**Data shown**
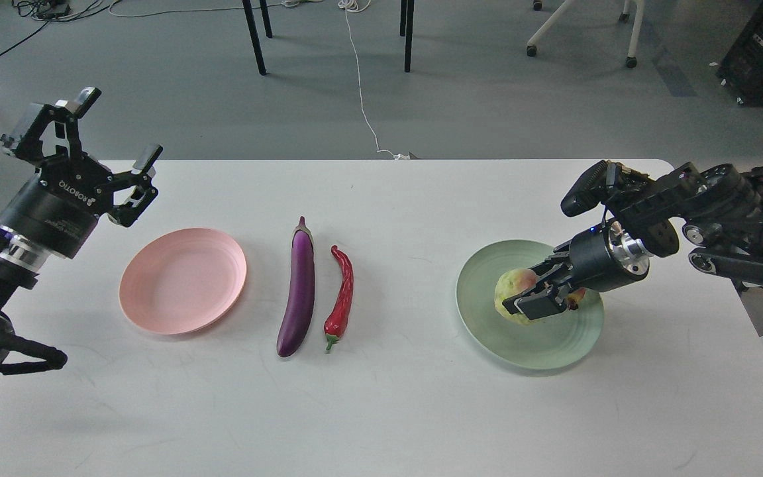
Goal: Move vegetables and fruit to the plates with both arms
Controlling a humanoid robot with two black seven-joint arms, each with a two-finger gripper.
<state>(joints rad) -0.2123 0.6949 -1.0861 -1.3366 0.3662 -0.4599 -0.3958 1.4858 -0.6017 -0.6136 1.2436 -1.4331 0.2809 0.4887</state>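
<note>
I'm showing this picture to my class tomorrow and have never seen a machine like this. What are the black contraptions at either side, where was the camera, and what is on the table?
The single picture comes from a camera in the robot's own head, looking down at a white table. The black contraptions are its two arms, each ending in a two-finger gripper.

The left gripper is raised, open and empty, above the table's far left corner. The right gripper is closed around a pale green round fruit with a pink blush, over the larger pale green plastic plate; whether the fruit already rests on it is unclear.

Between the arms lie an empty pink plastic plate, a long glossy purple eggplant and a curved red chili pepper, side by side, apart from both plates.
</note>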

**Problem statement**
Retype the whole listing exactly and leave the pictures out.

**Answer**
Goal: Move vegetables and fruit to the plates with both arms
Controlling a humanoid robot with two black seven-joint arms, each with a two-finger gripper.
<state>(joints rad) -0.2123 0.6949 -1.0861 -1.3366 0.3662 -0.4599 -0.3958 1.4858 -0.6017 -0.6136 1.2436 -1.4331 0.2809 0.4887</state>
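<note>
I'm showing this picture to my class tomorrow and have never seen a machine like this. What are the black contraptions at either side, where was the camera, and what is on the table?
The single picture comes from a camera in the robot's own head, looking down at a white table. The black contraptions are its two arms, each ending in a two-finger gripper.

The left gripper is raised, open and empty, above the table's far left corner. The right gripper is closed around a pale green round fruit with a pink blush, over the larger pale green plastic plate; whether the fruit already rests on it is unclear.

Between the arms lie an empty pink plastic plate, a long glossy purple eggplant and a curved red chili pepper, side by side, apart from both plates.
</note>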

That is the complete output.